#### Exercise objective
Write out every line of the material as it stands, apart from the pictures.

*-*-*

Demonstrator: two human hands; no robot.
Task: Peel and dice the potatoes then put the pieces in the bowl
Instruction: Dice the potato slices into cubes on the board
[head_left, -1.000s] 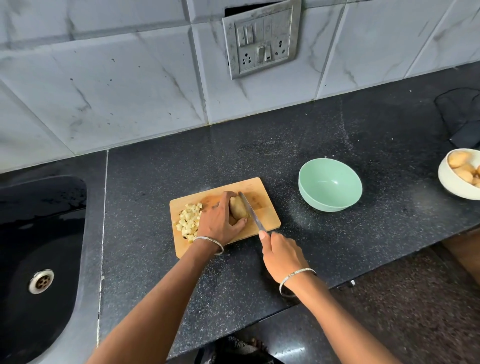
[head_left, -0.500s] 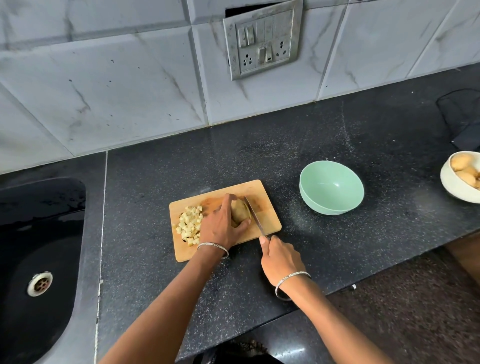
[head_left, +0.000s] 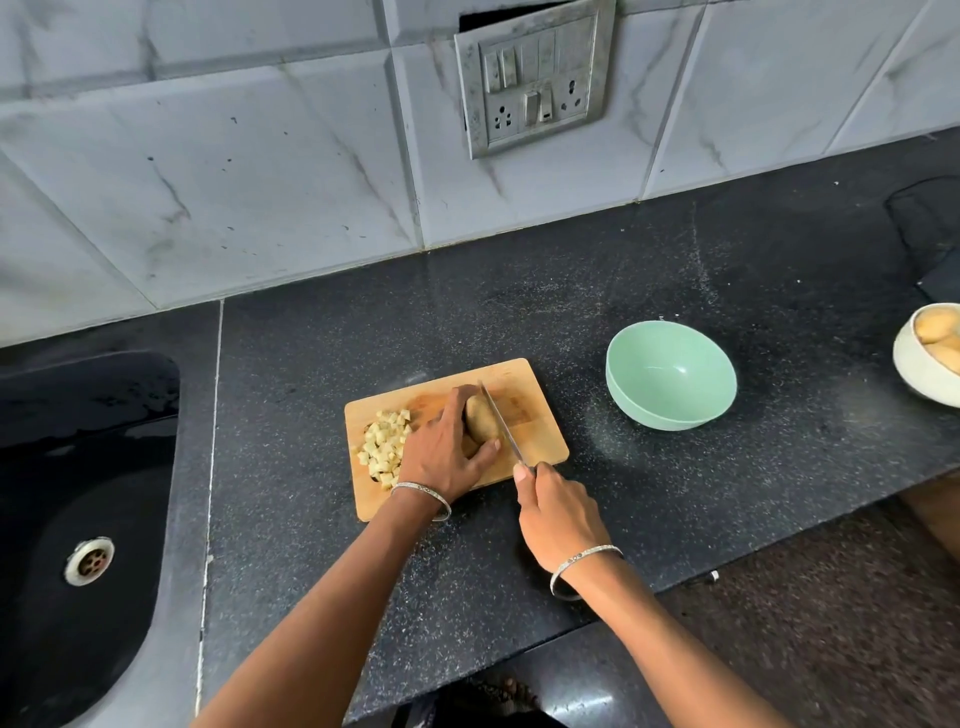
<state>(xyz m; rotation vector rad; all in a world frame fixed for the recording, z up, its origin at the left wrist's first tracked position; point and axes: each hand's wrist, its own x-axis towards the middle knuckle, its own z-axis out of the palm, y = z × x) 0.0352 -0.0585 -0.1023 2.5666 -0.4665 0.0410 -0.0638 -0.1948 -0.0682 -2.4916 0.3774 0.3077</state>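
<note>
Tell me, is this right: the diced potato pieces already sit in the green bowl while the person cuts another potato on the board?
Not quite. The head view shows the green bowl empty; the diced pieces lie heaped on the left of the board. The rest holds: the left hand grips a potato there, and the right hand holds the knife at it.

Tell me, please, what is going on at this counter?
A person is cutting a potato on the cutting board. The left hand holds the potato while the right hand grips the knife, its blade set on the potato. A heap of diced pieces lies on the board's left side; the green bowl nearby is empty. A white bowl at the right edge holds more potatoes.
</note>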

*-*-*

#### Reply to the task
Demonstrator: two human hands; no robot.
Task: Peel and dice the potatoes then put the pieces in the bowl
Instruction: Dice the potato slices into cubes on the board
[head_left, -1.000s] 
[head_left, -0.500s] 
[head_left, +0.000s] 
<state>(xyz m; rotation vector rad; all in a world frame fixed for the recording, z up, its origin at the left wrist's first tracked position; point and axes: each hand's wrist, its own x-axis towards the middle knuckle, its own z-axis out of the palm, y = z × x) 0.0352 -0.0585 -0.1023 2.5666 -0.4665 0.0410 -0.0638 -0.1948 -0.0682 -2.4916 0.3774 0.3077</state>
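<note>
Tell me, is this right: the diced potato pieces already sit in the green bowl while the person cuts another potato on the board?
Not quite. The head view shows the green bowl empty; the diced pieces lie heaped on the left of the board. The rest holds: the left hand grips a potato there, and the right hand holds the knife at it.

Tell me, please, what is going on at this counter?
A person is cutting a potato on the cutting board. The left hand holds the potato while the right hand grips the knife, its blade set on the potato. A heap of diced pieces lies on the board's left side; the green bowl nearby is empty. A white bowl at the right edge holds more potatoes.
</note>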

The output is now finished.